Objectives: Low-dose aspirin is the standard treatment for the prevention of cardiovascular events in at-risk patients. We performed a randomized, placebo-controlled study to determine the efficacy of Teprenone for primary prevention of gastrointestinal injury in patients taking LDA for vascular protection.Methods: Patients were eligible for enrollment if they required aspirin 100 mg/day. Aspirin- naïve patients without gastroduodenal ulcer and Helicobacter pylori infection were randomized to receive Teprenone 150 mg/day or placebo for 12 weeks. Primary outcome was assessed by the incidence rate of gastroduodenal ulcer. Secondary outcomes were assessed by the incidence rate of gastric mucosal injury, the improvement in modified Lanza score (MLS), gastrointestinal symptom rating scale (GSRS) and the change of gastric immunohistochemical expression for COX-1.Results: Total of 130 patients were randomized, 64 in Teprenone group and 66 in placebo group. There was no incidence of ulcer after 12 weeks in both groups. Incidence of gastric mucosal injury was higher in placebo group than in Teprenone group (40.0 vs. 13.38%, p = .039). Mean change of MLS was higher in placebo group than in Teprenone group (0.767 ± 0.467 vs. 0.271 ± 0.158, p = .003). Scores of mucosal edema, hyperemia and hemorrhage and the change of GSRS were not different between the two groups. Change of COX-1 immunoreactive score was higher in placebo group than in Teprenone group (2.433 ± 1.476 vs. 1.233 ± 0.955, p = .001). There were no treatment-related adverse events.Conclusions: Teprenone is effective in preventing gastric mucosal injury in patients taking LDA. Preventive effects of Teprenone on LDA-related gastroduodenal ulcers require further investigation.
A Randomized, Double-Blind, Placebo-Controlled Study to Evaluate the Efficacy of Teprenone in Patients with Alzheimer's Disease
J Alzheimers Dis 2019;71(4):1187-1199.PMID:31498121DOI:10.3233/JAD-190305.

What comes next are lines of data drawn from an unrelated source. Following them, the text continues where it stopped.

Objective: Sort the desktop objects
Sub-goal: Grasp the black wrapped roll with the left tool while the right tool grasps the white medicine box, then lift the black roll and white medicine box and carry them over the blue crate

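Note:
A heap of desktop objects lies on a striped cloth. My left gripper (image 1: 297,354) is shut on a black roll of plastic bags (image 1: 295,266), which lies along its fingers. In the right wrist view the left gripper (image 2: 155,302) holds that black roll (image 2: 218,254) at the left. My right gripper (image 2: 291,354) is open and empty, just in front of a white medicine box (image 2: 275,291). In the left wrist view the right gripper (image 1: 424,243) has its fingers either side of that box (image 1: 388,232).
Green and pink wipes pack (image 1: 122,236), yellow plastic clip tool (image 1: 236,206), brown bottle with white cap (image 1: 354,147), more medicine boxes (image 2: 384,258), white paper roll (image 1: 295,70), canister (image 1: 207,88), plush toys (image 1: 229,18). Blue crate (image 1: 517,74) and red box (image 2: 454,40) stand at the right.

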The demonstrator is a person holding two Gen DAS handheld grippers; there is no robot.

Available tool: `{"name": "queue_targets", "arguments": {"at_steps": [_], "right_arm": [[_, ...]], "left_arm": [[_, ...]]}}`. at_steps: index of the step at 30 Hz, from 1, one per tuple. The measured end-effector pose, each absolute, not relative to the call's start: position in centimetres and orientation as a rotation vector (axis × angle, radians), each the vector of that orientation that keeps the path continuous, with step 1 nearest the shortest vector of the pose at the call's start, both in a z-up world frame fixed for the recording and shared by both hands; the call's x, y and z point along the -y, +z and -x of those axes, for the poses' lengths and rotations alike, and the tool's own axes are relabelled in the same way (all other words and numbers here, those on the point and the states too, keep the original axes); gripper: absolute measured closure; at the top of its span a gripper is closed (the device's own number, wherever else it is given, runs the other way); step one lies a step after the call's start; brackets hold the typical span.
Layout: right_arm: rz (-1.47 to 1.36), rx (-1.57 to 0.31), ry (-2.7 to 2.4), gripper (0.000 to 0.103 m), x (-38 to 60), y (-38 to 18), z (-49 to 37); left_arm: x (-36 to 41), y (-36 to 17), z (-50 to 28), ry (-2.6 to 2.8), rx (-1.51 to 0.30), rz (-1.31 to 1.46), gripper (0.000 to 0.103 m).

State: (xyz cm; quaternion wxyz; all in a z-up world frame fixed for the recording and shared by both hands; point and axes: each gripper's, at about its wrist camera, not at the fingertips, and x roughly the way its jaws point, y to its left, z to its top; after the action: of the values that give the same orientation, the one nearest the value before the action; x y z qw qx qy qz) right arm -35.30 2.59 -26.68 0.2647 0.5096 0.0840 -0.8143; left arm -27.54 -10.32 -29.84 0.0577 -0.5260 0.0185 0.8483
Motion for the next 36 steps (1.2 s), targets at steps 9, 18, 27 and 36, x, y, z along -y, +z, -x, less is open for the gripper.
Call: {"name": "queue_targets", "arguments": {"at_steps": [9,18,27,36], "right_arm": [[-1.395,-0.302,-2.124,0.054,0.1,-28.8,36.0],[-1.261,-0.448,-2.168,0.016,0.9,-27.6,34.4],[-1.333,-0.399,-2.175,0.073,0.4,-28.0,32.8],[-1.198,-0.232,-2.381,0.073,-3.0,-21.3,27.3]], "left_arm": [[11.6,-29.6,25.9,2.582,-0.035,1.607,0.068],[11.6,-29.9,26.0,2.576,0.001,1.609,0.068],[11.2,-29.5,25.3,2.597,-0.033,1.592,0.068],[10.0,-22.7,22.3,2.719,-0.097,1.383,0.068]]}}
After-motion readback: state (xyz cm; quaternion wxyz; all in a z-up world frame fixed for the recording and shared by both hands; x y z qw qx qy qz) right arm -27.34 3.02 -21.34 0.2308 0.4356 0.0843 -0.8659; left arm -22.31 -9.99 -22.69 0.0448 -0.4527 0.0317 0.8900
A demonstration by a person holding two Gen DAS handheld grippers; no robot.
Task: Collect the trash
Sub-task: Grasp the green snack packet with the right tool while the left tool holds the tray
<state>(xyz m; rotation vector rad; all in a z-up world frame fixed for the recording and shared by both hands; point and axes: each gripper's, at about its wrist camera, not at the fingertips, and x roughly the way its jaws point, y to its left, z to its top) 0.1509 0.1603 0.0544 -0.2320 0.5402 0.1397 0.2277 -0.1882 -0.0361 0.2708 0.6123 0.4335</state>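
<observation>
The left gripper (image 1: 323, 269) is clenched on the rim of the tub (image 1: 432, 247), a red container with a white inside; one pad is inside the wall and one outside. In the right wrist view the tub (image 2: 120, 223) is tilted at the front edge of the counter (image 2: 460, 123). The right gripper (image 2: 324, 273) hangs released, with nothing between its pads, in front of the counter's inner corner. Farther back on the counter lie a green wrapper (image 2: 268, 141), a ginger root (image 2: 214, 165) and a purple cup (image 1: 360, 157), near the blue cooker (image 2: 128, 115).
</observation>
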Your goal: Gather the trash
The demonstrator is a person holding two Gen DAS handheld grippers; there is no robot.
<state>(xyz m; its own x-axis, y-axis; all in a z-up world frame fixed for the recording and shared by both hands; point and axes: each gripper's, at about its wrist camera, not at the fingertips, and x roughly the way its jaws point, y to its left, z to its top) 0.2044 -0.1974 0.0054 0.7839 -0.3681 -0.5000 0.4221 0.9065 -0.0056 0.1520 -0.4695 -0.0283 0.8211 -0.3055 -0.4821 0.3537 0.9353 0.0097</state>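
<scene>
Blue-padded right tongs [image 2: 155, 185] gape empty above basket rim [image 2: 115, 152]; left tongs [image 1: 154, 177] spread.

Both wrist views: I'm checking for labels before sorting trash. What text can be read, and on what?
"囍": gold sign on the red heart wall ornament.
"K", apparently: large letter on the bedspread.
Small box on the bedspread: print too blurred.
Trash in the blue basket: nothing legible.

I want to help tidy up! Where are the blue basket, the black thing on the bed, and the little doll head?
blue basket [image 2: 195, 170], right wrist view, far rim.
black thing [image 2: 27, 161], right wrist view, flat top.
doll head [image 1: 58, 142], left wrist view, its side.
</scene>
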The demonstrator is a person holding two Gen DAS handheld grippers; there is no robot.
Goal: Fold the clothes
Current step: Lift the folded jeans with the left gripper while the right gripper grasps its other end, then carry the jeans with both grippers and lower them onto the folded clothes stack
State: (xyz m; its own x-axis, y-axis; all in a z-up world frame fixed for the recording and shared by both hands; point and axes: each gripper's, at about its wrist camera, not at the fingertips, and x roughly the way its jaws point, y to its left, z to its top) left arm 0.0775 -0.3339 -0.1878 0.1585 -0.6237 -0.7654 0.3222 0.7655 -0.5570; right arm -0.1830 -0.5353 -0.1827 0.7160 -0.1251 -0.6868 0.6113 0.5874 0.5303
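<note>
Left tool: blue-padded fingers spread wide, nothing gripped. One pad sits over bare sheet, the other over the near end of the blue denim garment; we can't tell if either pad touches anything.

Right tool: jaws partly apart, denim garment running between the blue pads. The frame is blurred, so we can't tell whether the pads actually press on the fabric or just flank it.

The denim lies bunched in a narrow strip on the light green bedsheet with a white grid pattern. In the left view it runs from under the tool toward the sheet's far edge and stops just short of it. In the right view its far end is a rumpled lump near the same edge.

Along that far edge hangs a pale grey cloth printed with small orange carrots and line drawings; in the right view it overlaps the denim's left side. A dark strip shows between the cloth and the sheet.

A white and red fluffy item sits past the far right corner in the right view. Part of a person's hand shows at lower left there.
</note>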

Background: Teprenone (Geranylgeranylacetone), an anti-ulcer agent, has been reported to inhibit amyloid-β increase, senile plaque formation, and neuronal degeneration, and improve memory in mouse models of Alzheimer's disease (AD). Objective: We conducted a randomized, double-blind, placebo-controlled study to ascertain teprenone's therapeutic ability for AD. Methods: Patients with mild to moderate AD, with a Mini-Mental State Examination (MMSE) score of 13 to 26, were randomly allocated into two groups depending on the administered drug: donepezil + placebo (placebo group) and donepezil + teprenone (teprenone group). The primary and secondary endpoints included changes in scores of the Japanese version of the AD Assessment Scale-cognitive subscale (ADAS-J cog) and other evaluations, respectively, including MMSE scores, during a 12-month period after the first administration. Results: Forty-two and thirty-seven patients were allocated to the teprenone and placebo groups, respectively. ADAS-J cog score changes were not different between groups (placebo, 0.6±0.8; teprenone, 0.4±0.8; p = 0.861). However, MMSE scores significantly improved in the teprenone group (placebo, - 1.2±0.5; teprenone, 0.2±0.5; p = 0.044). Subgroup analysis considering the severity of medial temporal area atrophy revealed that this improvement by teprenone was significant in patients with mild (p = 0.013) but not with severe atrophy (p = 0.611). Adverse events were observed in 17.8 and 10.4% of patients in the placebo and teprenone group, respectively. Conclusion: Teprenone may be effective for AD when administered before atrophy progression in the medial temporal areas. Trial registration: UMIN ID: UMIN000016843.